Text by Candace Kanes
Images from Maine State Archives
The strain and challenges of caring for wounded soldiers come through clearly in a letter Sarah Sampson, an agent of the Maine Soldiers' Relief Association, wrote to Maine Governor Abner Coburn in August 1863.
"I left our soldiers very reluctantly at Gettysburg; they needed my service much, and urged me to remain, but I had no instructions to remain." Sampson had been at Gettysburg for four weeks.
In an equally formal, businesslike manner, Sampson wrote, "The list of patients names, I had sent from there to Mr. Butterfield the names of those who have died there in any of the Corps or general hospitals."
In 1855, Sarah Smith, a native of Bath, had married Charles A.L. Sampson, who carved ship figureheads in Bath. When the Civil War began, Sampson joined the 3rd Maine Regiment as a captain of Company D.
Sarah Smith Sampson decided to join her husband and the 3rd Maine Regiment -- and devote her attentions to caring for sick and wounded soldiers.
There was no professional training at this time. She had to rely on her past experience in caring for ill and injured family members and neighbors in order to look after the soldiers.
Although the nurses were rarely present during battles, they were almost always on the scene within days, and often for weeks and months after the battle, caring for the injured and dying Maine men who were still in makeshift field hospitals located around the area.

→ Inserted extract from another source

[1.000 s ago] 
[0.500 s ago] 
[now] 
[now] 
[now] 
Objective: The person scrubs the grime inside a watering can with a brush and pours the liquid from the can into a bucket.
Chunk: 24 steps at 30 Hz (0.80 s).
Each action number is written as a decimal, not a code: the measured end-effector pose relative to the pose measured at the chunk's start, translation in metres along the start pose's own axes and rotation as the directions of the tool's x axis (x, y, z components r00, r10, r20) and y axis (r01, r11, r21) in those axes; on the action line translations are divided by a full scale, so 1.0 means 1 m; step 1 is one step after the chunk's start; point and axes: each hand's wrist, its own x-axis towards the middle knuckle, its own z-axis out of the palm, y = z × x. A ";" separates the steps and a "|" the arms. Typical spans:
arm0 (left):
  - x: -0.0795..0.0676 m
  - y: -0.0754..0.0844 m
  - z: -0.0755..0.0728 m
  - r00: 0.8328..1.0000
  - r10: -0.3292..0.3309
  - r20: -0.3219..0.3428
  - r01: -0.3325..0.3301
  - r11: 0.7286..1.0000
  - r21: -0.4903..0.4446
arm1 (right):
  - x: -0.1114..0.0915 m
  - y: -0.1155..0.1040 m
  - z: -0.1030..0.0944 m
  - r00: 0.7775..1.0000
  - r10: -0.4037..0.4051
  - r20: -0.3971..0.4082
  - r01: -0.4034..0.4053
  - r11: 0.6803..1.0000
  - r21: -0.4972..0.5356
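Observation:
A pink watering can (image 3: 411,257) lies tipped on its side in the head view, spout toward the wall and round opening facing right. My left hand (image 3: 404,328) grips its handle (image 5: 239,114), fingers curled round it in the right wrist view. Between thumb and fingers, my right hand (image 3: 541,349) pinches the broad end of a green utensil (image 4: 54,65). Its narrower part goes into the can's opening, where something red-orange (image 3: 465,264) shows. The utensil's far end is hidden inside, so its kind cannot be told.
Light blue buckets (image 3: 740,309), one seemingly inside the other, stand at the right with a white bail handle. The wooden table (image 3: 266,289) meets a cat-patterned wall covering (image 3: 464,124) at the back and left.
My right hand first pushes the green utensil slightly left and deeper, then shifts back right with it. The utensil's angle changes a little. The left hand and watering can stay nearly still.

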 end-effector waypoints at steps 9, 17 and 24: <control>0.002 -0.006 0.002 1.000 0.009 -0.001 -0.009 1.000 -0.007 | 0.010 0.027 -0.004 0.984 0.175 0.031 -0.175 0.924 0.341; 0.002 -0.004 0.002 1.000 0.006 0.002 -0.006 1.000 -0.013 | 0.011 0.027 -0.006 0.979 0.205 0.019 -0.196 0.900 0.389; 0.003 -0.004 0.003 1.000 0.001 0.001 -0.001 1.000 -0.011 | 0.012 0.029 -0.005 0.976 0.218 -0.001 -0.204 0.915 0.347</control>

Sarah Sampson wrote in a post war report to Maine's Adjutant General, "We invariably found the soldiers grateful for what we brought them, but more so that we had come ourselves. Some told us they had not seen a woman for three months."
In 1862, Charles Sampson, by then a lieutenant colonel, became ill and returned to Bath, accompanied by his wife. However, she soon returned to Washington and the Relief Association.
In March 1864, she went to Fredericksburg to deal with sick and wounded from the Battle of the Wilderness. In her later report, Sampson wrote that many of the wounded Maine soldiers were lying in shops in the town.
She wrote, "We went down, and by the light of one solitary candle in each store, beheld such wretchedness and suffering as we have never seen before."
When the 3rd Maine completed its three years and returned to Maine, Sampson decided to remain and continue her service to soldiers. She served in Washington, helped wounded soldiers get back to Maine, was aboard a hospital ship and suffered a serious fever.
She chose to stay in Virginia at the war's end to assist with arrangements for soldiers to return to the North. In October 1865, after four-and-a-half years at or near the front, she returned to Bath.
Her concern about those who had suffered because of the war continued. She and other women began the Bath Military and Naval Orphan Asylum in 1866 and she served as its first director.
After her husband died in 1881, Sampson moved to Washington, worked for the Pension Bureau to support herself, and lived with a sister.
She died in 1907 and was buried at Arlington National Cemetery.